Input data:
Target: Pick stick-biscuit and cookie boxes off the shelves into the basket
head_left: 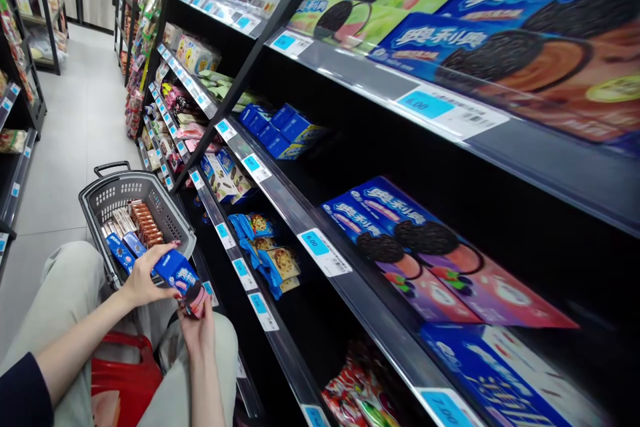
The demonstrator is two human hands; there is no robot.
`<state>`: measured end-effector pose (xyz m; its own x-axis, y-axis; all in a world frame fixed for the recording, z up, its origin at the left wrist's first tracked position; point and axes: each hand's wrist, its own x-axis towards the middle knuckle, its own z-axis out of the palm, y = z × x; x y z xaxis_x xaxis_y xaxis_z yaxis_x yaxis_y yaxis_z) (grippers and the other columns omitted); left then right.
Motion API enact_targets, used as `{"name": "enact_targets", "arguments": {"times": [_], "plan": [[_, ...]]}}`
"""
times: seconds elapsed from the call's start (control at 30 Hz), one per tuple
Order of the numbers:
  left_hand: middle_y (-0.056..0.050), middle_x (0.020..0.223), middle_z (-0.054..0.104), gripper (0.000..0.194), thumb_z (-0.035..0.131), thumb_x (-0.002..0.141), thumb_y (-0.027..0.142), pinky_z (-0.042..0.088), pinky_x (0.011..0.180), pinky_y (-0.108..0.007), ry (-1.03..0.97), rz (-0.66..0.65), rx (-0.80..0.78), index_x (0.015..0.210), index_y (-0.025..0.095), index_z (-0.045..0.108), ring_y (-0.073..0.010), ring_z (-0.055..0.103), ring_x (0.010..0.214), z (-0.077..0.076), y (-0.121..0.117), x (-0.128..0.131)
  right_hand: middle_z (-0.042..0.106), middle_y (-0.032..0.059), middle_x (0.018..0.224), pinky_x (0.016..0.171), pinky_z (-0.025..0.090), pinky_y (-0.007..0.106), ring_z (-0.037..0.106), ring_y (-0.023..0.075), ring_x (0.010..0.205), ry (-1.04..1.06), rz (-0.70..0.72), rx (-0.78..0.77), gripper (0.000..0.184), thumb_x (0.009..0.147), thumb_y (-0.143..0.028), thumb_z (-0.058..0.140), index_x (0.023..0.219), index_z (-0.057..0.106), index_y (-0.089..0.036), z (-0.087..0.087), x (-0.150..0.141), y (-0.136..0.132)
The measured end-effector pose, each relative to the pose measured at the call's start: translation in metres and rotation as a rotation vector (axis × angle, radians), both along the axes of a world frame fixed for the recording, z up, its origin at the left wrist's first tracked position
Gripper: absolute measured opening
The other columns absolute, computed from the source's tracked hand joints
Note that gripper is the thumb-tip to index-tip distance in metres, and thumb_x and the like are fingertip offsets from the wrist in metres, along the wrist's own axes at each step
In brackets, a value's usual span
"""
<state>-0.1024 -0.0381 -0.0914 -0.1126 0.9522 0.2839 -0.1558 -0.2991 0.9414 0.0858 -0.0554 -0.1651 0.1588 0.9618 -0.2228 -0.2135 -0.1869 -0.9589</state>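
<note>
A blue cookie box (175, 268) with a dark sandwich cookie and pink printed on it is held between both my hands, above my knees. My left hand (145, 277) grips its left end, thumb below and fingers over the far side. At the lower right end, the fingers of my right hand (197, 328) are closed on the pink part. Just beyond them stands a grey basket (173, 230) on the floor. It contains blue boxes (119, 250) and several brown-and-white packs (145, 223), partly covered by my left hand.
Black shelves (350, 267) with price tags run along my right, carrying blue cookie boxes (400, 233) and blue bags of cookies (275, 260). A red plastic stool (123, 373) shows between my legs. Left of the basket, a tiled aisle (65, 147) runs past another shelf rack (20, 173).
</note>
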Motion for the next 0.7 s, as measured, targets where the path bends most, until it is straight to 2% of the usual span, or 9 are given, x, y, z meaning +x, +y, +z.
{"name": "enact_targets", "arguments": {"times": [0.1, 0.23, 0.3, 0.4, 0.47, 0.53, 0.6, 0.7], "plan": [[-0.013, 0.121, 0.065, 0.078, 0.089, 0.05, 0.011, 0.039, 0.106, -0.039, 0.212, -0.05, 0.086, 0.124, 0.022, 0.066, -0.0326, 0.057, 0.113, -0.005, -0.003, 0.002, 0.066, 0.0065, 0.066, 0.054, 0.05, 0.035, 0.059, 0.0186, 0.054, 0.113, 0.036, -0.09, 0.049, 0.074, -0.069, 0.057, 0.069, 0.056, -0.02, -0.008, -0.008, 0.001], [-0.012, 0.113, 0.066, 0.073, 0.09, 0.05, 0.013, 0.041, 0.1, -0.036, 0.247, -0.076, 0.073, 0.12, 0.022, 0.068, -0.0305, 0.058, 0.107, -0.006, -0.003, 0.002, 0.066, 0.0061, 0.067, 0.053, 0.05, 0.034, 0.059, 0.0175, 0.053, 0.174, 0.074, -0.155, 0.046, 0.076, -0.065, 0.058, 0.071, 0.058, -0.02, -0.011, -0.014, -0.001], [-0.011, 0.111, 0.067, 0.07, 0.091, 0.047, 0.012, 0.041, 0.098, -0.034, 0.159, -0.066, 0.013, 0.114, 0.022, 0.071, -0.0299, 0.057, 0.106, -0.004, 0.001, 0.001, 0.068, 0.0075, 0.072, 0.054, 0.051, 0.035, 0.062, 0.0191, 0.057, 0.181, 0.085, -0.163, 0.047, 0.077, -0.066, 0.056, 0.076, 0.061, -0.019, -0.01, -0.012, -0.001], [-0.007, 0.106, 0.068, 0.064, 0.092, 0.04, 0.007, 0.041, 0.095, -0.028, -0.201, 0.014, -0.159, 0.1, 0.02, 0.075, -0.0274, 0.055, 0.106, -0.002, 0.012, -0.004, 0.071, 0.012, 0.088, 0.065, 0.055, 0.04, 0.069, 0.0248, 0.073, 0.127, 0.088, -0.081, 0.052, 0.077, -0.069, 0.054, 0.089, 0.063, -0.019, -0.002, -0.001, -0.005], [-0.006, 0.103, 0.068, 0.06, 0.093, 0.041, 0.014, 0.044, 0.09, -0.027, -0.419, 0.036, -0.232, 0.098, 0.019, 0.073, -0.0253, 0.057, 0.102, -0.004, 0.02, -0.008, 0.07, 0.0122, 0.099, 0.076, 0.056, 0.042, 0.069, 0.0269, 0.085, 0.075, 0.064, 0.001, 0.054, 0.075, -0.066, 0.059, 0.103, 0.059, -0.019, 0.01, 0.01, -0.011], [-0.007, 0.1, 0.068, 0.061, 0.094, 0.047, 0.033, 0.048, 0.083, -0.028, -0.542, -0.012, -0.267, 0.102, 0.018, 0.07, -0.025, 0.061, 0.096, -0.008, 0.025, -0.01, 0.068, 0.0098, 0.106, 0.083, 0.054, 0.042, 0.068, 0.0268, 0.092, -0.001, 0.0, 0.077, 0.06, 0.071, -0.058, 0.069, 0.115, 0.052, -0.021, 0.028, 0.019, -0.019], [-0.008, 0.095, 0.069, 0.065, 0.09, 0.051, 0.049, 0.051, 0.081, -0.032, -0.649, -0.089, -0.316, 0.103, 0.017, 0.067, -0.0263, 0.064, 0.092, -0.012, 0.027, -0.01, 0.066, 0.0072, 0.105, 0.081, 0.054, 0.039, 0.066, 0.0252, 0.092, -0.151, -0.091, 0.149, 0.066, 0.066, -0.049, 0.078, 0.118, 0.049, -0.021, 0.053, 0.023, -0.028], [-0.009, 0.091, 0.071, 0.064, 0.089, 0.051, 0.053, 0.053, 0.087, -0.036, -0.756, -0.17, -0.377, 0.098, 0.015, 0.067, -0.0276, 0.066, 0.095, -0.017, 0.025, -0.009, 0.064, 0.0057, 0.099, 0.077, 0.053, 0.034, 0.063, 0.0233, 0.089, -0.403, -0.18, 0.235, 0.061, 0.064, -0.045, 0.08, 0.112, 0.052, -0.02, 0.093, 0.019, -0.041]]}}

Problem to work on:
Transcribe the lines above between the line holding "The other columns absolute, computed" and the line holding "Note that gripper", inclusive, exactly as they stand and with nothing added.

Reply:
The other columns absolute, computed from the source's tracked hand joints
Note that gripper is the thumb-tip to index-tip distance in metres, and thumb_x and the like are fingertip offsets from the wrist in metres, along the wrist's own axes at each step

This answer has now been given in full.